Coding Sanity

.NET development and technology thoughts
posts - 51, comments - 30, trackbacks - 0

Storing Millions of files in a File Structure

A recent question on HighScalability.com was “How Do I Organize Millions Of Images?”. The asker had found that storing files in a database was inefficient, and wanted to know what scheme he should use to structure the files. I started writing this as a comment, but decided to do it as a blog post instead. The questioner is moving in the right direction; databases are a very poor place to put large amounts of files from a performance perspective – although don’t discount the convenience of this.

So, the question to ask is this:

How many file system entries can a folder efficiently store?

I did tests on this a couple years back, and on Windows at that time the answer was “about a thousand”. Okay, so that implies that we must go for a tree structure, and each node should have no more than about a thousand child nodes. This implies that we want to keep the tree nice and balanced. Having a huge tree structure with 90% of the files nodes distributed into 5% of the nodes is not going to be hugely helpful.

So, for a million files, with a perfectly even distribution, a single folder level is sufficient. So, that’s one “root folder” containing 1000 child folders, each containing 1000 files. For simplicities sake, I’m going to assume that only “leaf” folders will store files. Okay, so that will efficiently store about 1,000,000 files. Except, he wants to store millions of files. Okay, so that implies that either we accept more entries per node or we increase the tree depth. I’d suggest the more entries as the starting point to consider, my “1000 entry” testing is a bit out-dated.

So, 2-level structure; a “root folder”, with 1000 folders, each containing 1000 folders, each containing 1000 files gives us a nice even billion, 10003, assuming an even distribution. That last part is the tricky part. How do assure even distribution? Well, the simplest method would be to generate the folder names randomly using a pseudo random number generator with even distribution, so probably a cryptographically secure one.
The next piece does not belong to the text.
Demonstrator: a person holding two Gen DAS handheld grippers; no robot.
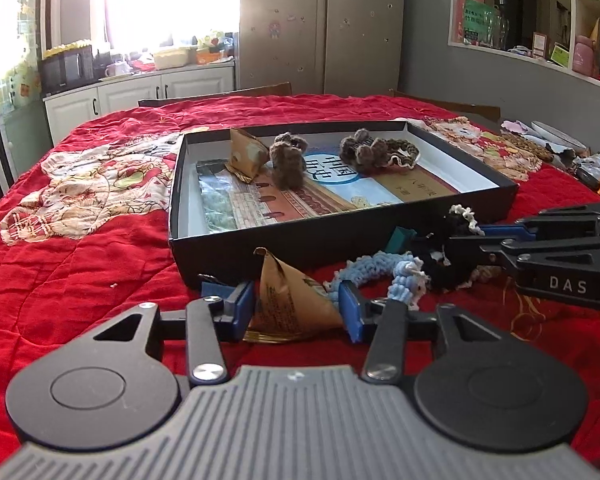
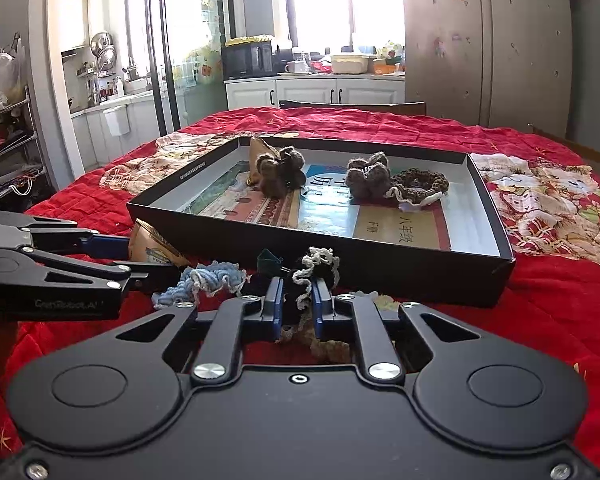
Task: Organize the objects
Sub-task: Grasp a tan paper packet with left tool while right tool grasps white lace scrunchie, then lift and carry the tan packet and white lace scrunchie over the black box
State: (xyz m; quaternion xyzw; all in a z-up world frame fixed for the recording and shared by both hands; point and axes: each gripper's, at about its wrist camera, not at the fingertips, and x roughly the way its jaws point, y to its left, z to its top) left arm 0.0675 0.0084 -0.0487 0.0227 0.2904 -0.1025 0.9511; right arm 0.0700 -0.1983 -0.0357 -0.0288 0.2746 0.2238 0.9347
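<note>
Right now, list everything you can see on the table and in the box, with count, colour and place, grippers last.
Box: one, black, white inside, centre of table.
Books: at least two, flat on the box floor.
Brown crochet pieces: two, in the box, atop the books.
Brown crochet ring: one, white-edged, right in the box.
Gold pyramid packets: two; one inside the box at back left, one before the box.
Blue crochet piece: one, light blue, before the box.
Black crochet piece: one, white trim, before the box.
Quilt: red, patterned patches, covers the table.
Left gripper: around the front packet; contact unclear.
Right gripper: shut on the black crochet piece.
</note>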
Some of the schemes suggested in the comments ranged from generating GUIDs to generating SHA-1 hashes of the files. Some of them may work well; I’ve personally used the GUID one myself to good effect. But a GUID does not guarantee good distribution, and it might bite you, badly.

Using a hash function is cute, it limits you to a folder size of 256 nodes though; which implies a deeper folder structure – additionally it means you must hash the file as part of the file location. But, um, if you’re looking for the file, how do you hash it? I assume you store the hash somewhere; this is good for detecting tampering  and if you are doing this or plan on doing this – then this seems like a good approach. Unfortunately it is inefficient compared to our “ideal” 1000 node per folder size. As the commenter points out; one other benefit is that if the same image is uploaded multiple times, the same file path will be generated. The problem with this approach is that the commenter is incorrect when he says that SHA-1 does not have collisions; there is in fact a theoretical approach to generate collisions for SHA-1, and NIST suggests that it’s use for name collision avoidance should be stopped by Federal agencies. So, maybe SHA-2? Well, it is off a similar base to SHA-1, so it’s possible a collision attack could be found – although one hasn’t been found yet. Oh, and why we should worry about a collision attack? Because person A uploads a photo of her wedding and person B uploads some porn – and person B overwrites person A’s photo.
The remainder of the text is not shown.